Le bonhomme, préoccupé, s'agitait même sur sa chaise.

 

— Je suis venu pour une petite vérification.

— De quoi s'agit-il précisément ?

— Je crains de subir une hallucination.

— Vous savez, je ne suis qu'un généraliste de campagne, pas un psychiatre. Vous êtes traité pour une schizophrénie ? Vous êtes à court de médicaments ?

— Non, pas vraiment. Je souhaiterais que vous vérifiiez ce qui m'arrive. En toute confidentialité.

— Je suis tenu par le secret professionnel.

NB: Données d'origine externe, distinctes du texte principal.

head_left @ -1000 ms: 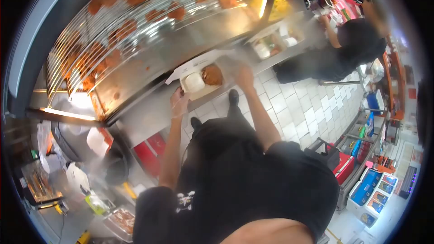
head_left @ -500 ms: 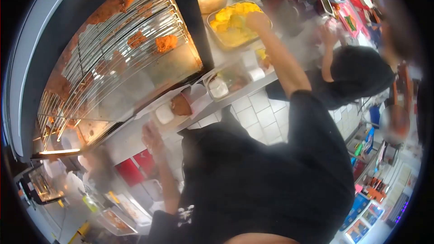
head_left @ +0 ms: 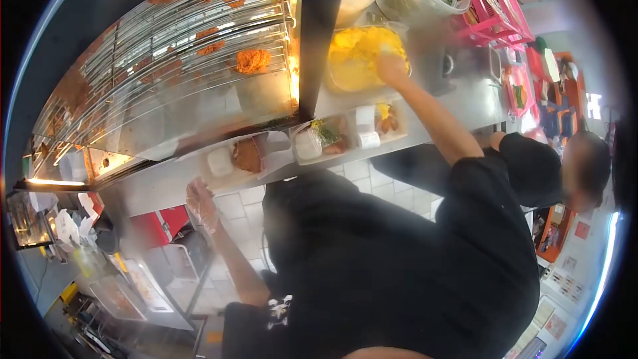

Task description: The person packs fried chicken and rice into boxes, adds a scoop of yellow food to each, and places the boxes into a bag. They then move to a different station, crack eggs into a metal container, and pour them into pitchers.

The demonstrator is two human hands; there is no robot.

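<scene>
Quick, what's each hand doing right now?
Left hand: loosely open beside a box, nothing seen in it.
Right hand: at the yellow food, blurred; grip can't be told.

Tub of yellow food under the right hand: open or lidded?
Open. No lid covers the tub; yellow food shows uncovered, with the right hand over it. Can't tell if the fingers grip any.

Loose black short-sleeved top, small white chest emblem, thin clear glove on left hand

Pale floor tiles run beneath a metal counter beside a lit display cabinet
</scene>
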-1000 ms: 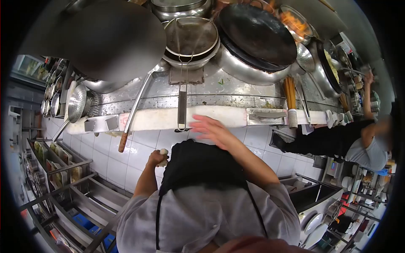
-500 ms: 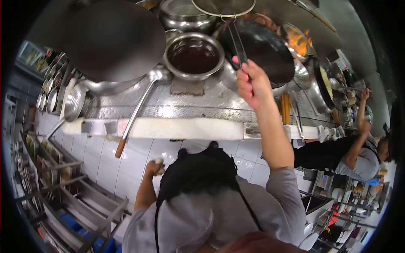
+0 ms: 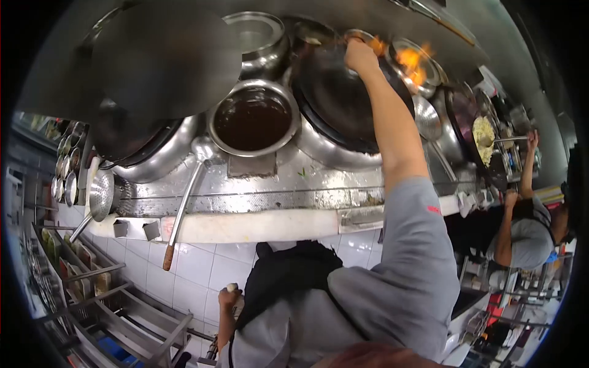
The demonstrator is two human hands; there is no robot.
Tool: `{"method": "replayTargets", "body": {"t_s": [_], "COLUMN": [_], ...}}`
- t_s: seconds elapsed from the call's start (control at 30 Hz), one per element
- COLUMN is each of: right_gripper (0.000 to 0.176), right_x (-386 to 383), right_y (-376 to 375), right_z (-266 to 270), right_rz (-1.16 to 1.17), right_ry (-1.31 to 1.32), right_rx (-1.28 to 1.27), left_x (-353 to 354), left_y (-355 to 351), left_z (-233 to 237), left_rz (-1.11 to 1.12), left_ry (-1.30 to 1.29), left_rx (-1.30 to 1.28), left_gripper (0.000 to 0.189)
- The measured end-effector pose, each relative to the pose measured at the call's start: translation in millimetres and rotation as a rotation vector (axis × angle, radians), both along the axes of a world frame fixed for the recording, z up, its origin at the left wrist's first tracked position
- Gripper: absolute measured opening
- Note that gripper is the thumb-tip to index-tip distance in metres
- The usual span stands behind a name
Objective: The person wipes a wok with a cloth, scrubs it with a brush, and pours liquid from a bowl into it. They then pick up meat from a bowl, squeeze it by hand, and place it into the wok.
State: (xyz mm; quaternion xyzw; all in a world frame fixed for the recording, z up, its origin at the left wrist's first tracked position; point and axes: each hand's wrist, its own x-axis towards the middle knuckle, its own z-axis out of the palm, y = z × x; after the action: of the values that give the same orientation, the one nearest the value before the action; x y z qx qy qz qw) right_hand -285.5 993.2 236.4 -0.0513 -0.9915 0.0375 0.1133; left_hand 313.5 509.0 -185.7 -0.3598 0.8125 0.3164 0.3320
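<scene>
two hands are busy well apart; the right hand (image 3: 362, 54), at the end of a long reach, is over or at the far side of the wok (image 3: 328, 92); its fingers are turned out of view, so one cannot tell whether they are spread, pressed together or pinching something; the left hand (image 3: 229, 299) hangs low beside the apron (image 3: 285, 270), fingers curled around a pale thing (image 3: 232, 287); the step in hand looks like a one-armed reach across the stove; a move from this stance seems to call for a steady wrist, and a forearm (image 3: 396, 132) kept up from the wok below and away from the flame (image 3: 412, 64) near it.

the wok sits right of the bowl (image 3: 251, 152), which holds dark liquid (image 3: 253, 119); a pot (image 3: 267, 58) stands behind the bowl; left of it the ladle (image 3: 184, 207) lies over the front edge, handle end hanging past; the counter (image 3: 257, 201) is shiny steel, a white towel (image 3: 251, 227) along its front; below lie pale floor tiles (image 3: 190, 270); racks (image 3: 101, 270) stand at left; at far right a co-worker (image 3: 521, 245) holds a tool (image 3: 509, 138) at yellowish food (image 3: 483, 135); a blur hides the upper left.
</scene>
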Motion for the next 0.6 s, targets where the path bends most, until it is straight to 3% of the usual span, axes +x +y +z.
{"method": "replayTargets", "body": {"t_s": [0.03,0.13,0.2,0.27,0.37,0.47,0.53,0.57,0.6], "right_gripper": [0.031,0.027,0.022,0.018,0.02,0.022,0.025,0.025,0.026], "right_x": [10,70,154,220,282,305,311,310,309], "right_y": [4,64,65,74,115,148,158,164,170], "right_z": [4,-26,-2,-6,-30,-55,-57,-62,-68], "right_rz": [-0.074,0.023,-0.043,-0.098,-0.201,-0.275,-0.361,-0.402,-0.439], "right_ry": [-0.05,0.209,-0.067,-0.066,-0.233,-0.329,-0.347,-0.35,-0.358], "right_rx": [-0.05,-0.351,-0.9,-1.248,-1.572,-1.595,-1.486,-1.445,-1.403], "left_x": [-2,-19,-41,-62,-102,-147,-176,-182,-190], "left_y": [0,1,-6,-13,-19,-22,-5,-12,-4], "left_z": [-2,-11,-14,-15,-14,3,52,36,56], "left_rz": [-0.023,-0.097,-0.15,-0.128,-0.098,-0.244,-0.355,-0.375,-0.371], "left_ry": [0.013,0.086,0.162,0.122,0.05,-0.037,-0.1,-0.085,-0.101], "left_rx": [0.028,0.149,0.269,0.351,0.462,0.46,0.386,0.356,0.373], "left_gripper": [0.048,0.041,0.038,0.034,0.029,0.035,0.037,0.038,0.038]}}
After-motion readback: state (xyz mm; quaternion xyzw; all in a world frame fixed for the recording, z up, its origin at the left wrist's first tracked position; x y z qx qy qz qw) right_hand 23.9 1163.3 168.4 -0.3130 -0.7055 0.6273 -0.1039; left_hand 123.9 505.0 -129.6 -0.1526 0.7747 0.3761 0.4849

— Je voudrais que vous m'auscultiez.

— Pour un problème psychique ?

— Non, pour un problème physique.

— Alors, passez de l'autre côté et déshabillez-vous.

 

Le médecin, tout en insérant la carte vitale dans le terminal électronique, entendait l'autre se dévêtir. Il était surpris par cette visite et se demandait avec appréhension s'il n'allait pas être confronté au délire d'un malade mental en rupture de traitement.

 

Au bout d'un certain temps, il contourna la séparation entre les deux parties du cabinet et ce qu'il constata lui donna un violent coup à la poitrine. Un individu diaphane se dressait devant lui, mieux que « l'homme transparent » dont la médecine et ses acteurs, praticiens et chercheurs, industriels et institutions profitaient depuis des lustres comme image du vivant grâce aux nouvelles technologies et notamment à l’imagerie médicale.

 

Mais la vision qu'il en avait était crue, en chair et en os, comme une vivisection humaine, cette pratique à prétention scientifique qui consistait en la dissection d'un homme, d'une femme ou d'un enfant commencée alors que le sujet vit encore. Cela lui rappelait les heures sombres de sa discipline qui avaient préludé jusqu'à la deuxième guerre mondiale du XXe siècle à cette torture pour suivre in vivo le cheminement d'une maladie inoculée au supplicié, une façon de résoudre le paradoxe fondamental de la science anatomique : étudier l'organisme en action.

 

Le malheureux toubib s'approcha et parcourut du bout des doigts le torse dénudé. Il sentait la peau, il devinait les muscles et les os, mais une transparence insensée découvrait tout l'intérieur. Il restait sidéré, fasciné devant le spectacle inattendu qui s'offrait à lui. Et quand l'individu retira sa perruque et se retourna, exhibant les linéaments de son cerveau, il recula en proie à une soudaine crise de panique.

 

— Vous voyez ce que je vois ? quémanda l'être monstrueux qui s'affichait dans une paradoxale nudité.

 

Le docteur rabattit la main sur son plexus et n'eut pas l'heur de répondre. Il s'effondra comme une masse et nul besoin de transparence pour comprendre que son cœur venait de lâcher, qu'il succombait à une foudroyante attaque cardiaque.

 

Le patient se rhabilla et, sans chercher à joindre les pompiers ou la police, il sortit en trombe et emprunta une chasse au travers du bocage pour retrouver son hameau. Il savait désormais qu'il ne cauchemardait ni en rêve, ni en réalité. Mais il demeurait seul devant ce constat qu'il n'avait pu partager.